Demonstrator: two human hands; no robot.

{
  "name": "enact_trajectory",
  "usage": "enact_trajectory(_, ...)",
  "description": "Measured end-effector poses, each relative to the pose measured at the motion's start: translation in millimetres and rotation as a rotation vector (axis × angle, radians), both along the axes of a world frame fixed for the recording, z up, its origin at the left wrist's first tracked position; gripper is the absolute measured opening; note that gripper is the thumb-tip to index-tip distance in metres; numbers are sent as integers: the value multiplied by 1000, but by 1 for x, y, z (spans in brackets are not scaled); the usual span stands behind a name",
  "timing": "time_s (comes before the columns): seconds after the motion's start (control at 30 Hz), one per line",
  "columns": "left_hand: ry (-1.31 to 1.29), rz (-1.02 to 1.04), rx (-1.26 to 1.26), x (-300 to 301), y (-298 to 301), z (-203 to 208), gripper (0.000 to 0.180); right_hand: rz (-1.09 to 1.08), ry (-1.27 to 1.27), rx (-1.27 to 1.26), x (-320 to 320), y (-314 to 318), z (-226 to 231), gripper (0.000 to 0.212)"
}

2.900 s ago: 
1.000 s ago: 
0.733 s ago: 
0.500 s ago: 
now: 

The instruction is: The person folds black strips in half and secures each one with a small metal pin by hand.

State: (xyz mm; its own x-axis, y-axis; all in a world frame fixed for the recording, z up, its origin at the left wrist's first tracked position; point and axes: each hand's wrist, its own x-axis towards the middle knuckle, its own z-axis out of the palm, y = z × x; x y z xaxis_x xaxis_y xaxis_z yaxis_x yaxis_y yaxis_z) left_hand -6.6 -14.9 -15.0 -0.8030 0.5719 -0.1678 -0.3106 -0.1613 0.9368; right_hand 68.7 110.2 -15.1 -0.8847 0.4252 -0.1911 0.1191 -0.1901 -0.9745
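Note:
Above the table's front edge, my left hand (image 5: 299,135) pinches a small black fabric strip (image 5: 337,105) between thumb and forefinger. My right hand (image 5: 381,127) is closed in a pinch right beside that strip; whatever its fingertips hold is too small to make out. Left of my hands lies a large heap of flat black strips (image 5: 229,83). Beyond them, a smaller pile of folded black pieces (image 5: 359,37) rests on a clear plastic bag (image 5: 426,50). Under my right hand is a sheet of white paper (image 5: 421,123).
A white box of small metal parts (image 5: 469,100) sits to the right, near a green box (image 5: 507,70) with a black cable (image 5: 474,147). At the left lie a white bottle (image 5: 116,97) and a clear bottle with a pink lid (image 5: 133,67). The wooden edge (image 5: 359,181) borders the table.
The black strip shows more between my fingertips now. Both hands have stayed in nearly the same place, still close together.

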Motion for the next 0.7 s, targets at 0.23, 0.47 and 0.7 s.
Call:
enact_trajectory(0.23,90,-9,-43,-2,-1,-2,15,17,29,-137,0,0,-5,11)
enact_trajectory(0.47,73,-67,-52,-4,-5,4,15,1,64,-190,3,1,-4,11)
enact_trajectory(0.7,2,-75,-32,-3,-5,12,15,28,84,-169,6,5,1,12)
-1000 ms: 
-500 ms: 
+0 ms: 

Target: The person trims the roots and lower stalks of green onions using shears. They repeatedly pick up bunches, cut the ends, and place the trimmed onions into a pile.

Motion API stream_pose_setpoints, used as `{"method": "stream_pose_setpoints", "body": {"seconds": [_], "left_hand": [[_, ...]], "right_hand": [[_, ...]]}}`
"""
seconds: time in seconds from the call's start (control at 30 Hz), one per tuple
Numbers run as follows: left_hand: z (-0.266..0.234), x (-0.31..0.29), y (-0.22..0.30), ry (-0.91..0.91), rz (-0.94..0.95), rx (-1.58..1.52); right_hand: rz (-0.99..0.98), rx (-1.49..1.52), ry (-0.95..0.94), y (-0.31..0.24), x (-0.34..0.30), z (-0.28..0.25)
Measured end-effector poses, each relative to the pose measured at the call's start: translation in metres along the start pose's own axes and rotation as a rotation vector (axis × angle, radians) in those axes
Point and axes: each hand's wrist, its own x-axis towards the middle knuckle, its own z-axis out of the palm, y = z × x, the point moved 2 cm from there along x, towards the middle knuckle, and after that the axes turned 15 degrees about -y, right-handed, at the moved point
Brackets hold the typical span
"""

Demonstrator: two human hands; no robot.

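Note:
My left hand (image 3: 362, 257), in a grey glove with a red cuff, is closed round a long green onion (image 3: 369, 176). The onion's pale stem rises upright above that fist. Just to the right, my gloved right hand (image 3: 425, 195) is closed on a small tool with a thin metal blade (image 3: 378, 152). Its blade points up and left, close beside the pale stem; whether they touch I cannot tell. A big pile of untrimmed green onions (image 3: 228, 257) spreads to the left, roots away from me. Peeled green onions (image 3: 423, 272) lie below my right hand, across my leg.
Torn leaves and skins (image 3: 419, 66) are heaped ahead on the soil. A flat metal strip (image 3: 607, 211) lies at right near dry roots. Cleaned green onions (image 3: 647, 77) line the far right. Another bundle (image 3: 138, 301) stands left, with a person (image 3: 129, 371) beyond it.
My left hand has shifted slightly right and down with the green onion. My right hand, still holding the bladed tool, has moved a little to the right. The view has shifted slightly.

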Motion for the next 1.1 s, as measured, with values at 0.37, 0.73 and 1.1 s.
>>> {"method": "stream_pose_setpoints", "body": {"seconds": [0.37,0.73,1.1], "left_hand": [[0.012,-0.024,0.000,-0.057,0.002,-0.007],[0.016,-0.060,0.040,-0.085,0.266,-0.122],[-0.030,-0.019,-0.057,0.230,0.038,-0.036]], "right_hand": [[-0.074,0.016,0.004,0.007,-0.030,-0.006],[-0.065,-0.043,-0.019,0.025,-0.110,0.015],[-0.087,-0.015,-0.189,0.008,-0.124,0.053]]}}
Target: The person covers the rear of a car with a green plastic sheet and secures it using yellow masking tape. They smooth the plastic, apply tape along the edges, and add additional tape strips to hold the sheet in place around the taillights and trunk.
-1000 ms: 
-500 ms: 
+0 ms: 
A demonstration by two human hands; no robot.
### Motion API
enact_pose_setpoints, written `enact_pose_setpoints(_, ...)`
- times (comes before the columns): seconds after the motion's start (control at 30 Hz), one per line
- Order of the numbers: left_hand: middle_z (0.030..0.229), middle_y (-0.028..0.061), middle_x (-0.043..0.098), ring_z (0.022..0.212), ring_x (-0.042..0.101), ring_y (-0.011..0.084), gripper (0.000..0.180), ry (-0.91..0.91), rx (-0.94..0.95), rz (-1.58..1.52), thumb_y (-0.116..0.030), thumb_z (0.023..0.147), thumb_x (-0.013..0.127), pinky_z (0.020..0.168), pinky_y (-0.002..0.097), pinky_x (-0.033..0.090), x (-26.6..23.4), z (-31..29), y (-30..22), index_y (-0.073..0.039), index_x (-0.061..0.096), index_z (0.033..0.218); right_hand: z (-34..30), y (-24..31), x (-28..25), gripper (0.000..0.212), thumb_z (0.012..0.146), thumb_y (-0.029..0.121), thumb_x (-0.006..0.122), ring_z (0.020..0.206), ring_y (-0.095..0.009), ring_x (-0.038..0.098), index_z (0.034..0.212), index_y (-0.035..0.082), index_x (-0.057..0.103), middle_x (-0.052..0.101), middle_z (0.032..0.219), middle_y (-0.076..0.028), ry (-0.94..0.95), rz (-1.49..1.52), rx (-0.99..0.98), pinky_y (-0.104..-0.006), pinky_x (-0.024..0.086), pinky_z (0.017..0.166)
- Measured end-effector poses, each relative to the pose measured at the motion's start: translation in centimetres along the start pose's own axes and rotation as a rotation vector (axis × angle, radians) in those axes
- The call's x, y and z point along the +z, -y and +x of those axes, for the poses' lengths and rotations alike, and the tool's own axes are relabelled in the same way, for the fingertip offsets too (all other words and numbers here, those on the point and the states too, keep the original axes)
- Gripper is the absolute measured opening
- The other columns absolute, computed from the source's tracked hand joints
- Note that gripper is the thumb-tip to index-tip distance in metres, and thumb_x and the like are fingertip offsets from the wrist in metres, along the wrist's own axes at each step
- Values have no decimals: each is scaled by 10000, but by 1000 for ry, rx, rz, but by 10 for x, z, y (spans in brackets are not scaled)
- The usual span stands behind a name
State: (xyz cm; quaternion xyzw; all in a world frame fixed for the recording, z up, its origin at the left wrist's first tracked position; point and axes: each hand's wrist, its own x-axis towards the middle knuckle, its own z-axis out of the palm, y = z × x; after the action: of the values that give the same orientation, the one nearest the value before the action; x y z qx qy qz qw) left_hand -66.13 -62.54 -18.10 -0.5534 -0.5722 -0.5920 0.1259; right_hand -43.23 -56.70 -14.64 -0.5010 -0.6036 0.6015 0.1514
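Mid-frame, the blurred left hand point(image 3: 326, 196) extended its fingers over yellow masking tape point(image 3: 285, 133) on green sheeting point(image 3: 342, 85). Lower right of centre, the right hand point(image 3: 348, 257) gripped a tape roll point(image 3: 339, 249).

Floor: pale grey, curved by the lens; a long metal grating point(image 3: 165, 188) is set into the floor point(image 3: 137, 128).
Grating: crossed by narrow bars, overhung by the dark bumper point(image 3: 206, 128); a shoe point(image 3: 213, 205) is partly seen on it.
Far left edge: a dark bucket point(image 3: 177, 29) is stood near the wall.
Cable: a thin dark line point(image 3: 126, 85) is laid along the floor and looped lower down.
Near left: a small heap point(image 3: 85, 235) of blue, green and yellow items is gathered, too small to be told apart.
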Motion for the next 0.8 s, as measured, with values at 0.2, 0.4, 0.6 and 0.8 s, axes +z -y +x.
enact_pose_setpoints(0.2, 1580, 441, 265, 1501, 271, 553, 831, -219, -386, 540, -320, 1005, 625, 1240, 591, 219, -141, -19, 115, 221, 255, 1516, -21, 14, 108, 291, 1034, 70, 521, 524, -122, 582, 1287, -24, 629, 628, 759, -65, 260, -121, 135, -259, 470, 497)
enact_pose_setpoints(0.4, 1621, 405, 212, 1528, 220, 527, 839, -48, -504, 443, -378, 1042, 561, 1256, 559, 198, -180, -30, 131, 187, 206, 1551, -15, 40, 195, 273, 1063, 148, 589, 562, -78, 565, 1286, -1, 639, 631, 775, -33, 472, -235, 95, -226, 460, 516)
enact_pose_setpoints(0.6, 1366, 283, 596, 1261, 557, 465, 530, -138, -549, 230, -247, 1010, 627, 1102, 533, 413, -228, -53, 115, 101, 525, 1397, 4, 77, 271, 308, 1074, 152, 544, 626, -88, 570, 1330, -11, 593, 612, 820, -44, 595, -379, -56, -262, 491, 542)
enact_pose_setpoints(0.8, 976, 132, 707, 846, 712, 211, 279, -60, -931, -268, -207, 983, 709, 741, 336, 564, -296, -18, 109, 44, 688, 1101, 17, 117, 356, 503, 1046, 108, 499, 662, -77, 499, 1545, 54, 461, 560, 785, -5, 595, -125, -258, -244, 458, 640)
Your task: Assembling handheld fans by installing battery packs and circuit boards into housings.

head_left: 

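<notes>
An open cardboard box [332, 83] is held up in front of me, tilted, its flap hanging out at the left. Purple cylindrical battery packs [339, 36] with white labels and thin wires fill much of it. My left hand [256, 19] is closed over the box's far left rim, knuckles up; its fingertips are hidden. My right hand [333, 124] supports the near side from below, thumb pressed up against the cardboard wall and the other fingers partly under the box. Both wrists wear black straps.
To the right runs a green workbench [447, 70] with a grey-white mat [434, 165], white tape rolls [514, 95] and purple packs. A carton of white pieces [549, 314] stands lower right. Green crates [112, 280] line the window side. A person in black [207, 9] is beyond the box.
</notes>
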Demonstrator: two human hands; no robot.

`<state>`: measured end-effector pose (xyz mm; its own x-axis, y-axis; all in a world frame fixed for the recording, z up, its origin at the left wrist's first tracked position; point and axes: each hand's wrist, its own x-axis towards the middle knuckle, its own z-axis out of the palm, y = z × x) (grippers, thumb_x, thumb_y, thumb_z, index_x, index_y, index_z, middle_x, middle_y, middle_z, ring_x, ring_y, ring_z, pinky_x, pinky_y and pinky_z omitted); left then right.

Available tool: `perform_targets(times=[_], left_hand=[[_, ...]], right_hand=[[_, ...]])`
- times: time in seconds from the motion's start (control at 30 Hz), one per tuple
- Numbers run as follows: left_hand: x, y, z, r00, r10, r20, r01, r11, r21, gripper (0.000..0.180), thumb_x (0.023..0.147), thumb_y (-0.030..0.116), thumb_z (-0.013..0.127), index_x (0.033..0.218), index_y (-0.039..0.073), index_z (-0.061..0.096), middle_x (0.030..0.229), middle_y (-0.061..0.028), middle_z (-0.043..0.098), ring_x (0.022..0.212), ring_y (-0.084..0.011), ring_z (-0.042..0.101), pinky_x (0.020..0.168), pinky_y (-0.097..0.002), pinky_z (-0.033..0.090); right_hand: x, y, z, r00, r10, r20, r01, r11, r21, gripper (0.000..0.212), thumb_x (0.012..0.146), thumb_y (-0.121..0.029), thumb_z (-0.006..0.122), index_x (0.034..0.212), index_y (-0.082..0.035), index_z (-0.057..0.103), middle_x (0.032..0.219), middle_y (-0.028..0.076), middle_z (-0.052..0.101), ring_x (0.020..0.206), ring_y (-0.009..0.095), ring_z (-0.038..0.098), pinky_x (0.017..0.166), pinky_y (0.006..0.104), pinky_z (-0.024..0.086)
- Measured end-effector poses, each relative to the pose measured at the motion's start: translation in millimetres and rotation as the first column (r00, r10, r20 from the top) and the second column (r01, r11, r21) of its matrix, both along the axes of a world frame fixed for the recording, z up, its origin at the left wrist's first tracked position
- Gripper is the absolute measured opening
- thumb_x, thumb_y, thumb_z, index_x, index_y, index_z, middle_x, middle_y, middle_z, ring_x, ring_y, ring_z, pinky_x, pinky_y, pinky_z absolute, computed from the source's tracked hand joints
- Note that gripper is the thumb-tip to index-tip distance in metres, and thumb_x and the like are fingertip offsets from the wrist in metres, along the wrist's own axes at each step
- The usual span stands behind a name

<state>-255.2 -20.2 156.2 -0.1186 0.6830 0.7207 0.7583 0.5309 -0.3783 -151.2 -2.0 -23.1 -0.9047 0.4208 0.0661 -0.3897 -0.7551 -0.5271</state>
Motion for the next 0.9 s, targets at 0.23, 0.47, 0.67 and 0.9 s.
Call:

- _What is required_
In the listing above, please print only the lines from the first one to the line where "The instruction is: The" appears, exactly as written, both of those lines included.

- _Exercise solution_
Demonstrator: two human hands; no robot.

{
  "name": "enact_trajectory",
  "usage": "enact_trajectory(_, ...)",
  "description": "Measured end-effector poses, each relative to the pose measured at the motion's start: translation in millimetres and rotation as a rotation vector (axis × angle, radians), both along the axes of a world frame fixed for the recording, z up, its origin at the left wrist's first tracked position; gripper is the absolute measured opening; note that gripper is the thumb-tip to index-tip distance in metres; numbers are sent as integers: the value multiplied by 1000, but by 1 for x, y, z (spans in brackets are not scaled); the usual span stands behind a name",
  "timing": "time_s (comes before the columns): seconds after the motion's start (control at 30 Hz), one per line",
  "columns": "left_hand: ry (-1.31 to 1.29), rz (-1.02 to 1.04), rx (-1.26 to 1.26), x (-300 to 301), y (-298 to 301), z (-203 to 208), gripper (0.000 to 0.180); right_hand: rz (-1.09 to 1.08), ry (-1.27 to 1.27), rx (-1.27 to 1.26), x (-320 to 320), y (-314 to 318), z (-226 to 231), gripper (0.000 to 0.212)"
}

2.900 s ago: 
1.000 s ago: 
0.733 s ago: 
0.500 s ago: 
now: 

The instruction is: The person folds black strips in half and secures each one with a small metal pin by hand.

Fully answered, the exercise is complete.